Web 2.0 Tools Transform Osborne's Management Strategies

June 9, 2008
With collaboration at a premium, manufacturers are looking to the next generation of information tools for help.

When electrical equipment manufacturer Osborne Transformer was looking to update its Web site, the management team had the good fortune of having a third-generation family member on the staff who understood the potential of 21st century tools to solve some of the problems at a 21st century business.

Jeff Osborne got his first taste of 2.0 tools while working as a management consultant at SAP's Palo Alto development labs, working on a blog platform implementation. Even after he returned to help the family business with the Web update, he kept this technology in the back of his mind, and sold his father on its specific application to the problem at hand.

"We were saying 'How are we going to develop our Web site?' and we thought that a wiki would work," remembers Osborne. "And it did. I used the same graphic designers, same database guys, the same experts and me."

The project was a success, and allowed the Osbornes to plan and execute a complete Web refresh with a minimum of fuss.

However, this early success led Jeff and his father, president and chief engineer Jim Osborne, to at least consider using this custom-branded wiki workspace for other purposes. "It wasn't that we had an urgent master plan, or an urgent need to cut down on intracompany e-mails -- we just saw the wiki workspace as a tool with potential to encourage the kind of collaboration we felt we needed."

Thus, a second wave of wiki applications was born, created by both management and staff on an ad-hoc basis as needs arose. Not only did this process coincide with a need for knowledge capture, but it empowered the Osborne Transformer workforce in a way that dovetailed nicely into an overall refresh of the company hierarchy itself.
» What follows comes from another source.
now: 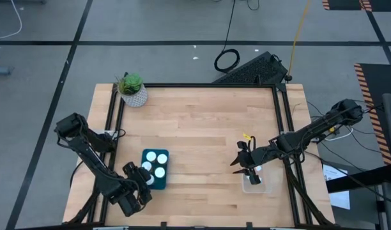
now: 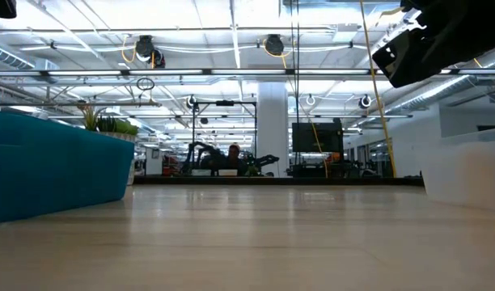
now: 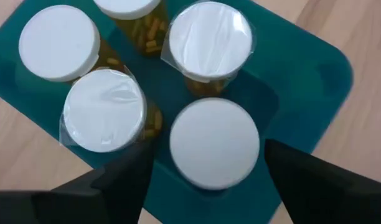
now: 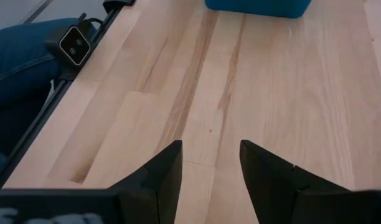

"Osborne is transforming to a distributed leadership model, and we wanted the ability for good ideas to come from all levels of the organization," Jeff Osborne observes. Similarly, he says that at Osborne, as at most if not all companies, there's no time to waste duplicating effort. "We wanted everyone to know what the rest of the team is doing, and to help improve the decision-making process."

For example, Osborne's sales team now uses a wiki workspace to collate and track customer quotes. Standards-setting and process documentation have also been streamlined through the Socialtext wiki appliance. "When we hired a new customer service manager, we were able to provide him with the information he needs to get up to speed quickly," says Osborne.

Similarly, the company's certification process is now wiki-enabled. "They've been doing a really good job at ISO for 15 years here," Osborne says. "In the past, when we would manage our ISO meetings, we would sit down once a month and come out of the meeting with action items and tasks to do." After the meeting, however, "people might not revisit the action items for the next three weeks, then they would maybe do everything in that last few days all at once to make sure they got done."

As a manufacturing manager by both birth and training, Osborne figured that if this type of "feast or famine" workflow was a bad idea for production flow on a manufacturing shop floor, the same was no doubt true for information flow amongst knowledge workers.

"Distributing those tasks, making them more of a day-to-day process, evens out our workloads," he says. "Similarly, strategic planning around the sales process, or metrics around quote tracking -- using the wiki takes these abstract management concepts out of your private work and makes them more part of the everyday shared life of the company."

The result has been the gradual creation of a culture of empowerment and accountability, wherein Osborne's workforce adapts this cutting-edge tool to fit needs both old and new.

For instance, when it comes to closing the loop between the plant and office, "the use of the Socialtext tools has improved the ongoing dialogue between shop and office personnel who didn't normally have a lot of interaction throughout the day," says Osborne. "Originally I was pretty prejudiced against using the blog function, but the use just took off among the staff. Now we have people from all functional areas of the business -- from the shop floor on up -- using this internal blogging function for news and updates and problem resolution."

This virtual public forum, constantly updatable by everyone from techs on up, has driven visibility into everyone's workday, and freed the company from "trapped information syndrome."

"If it didn't happen on the wiki, it would happen in scattered word documents or in e-mails," Osborne observes, and, once created, the information probably would be relegated to someone's personal folder in the database.

Osborne Transformer's R&D group has also gotten into the act, partnering with outside project teams for product development activities that are crucial to the future of the business. "We set up a separate secure workspace for client projects," says Osborne. "We've been working with outside researchers, and we can allow them into this section of the wiki to post research results, data tables and even images."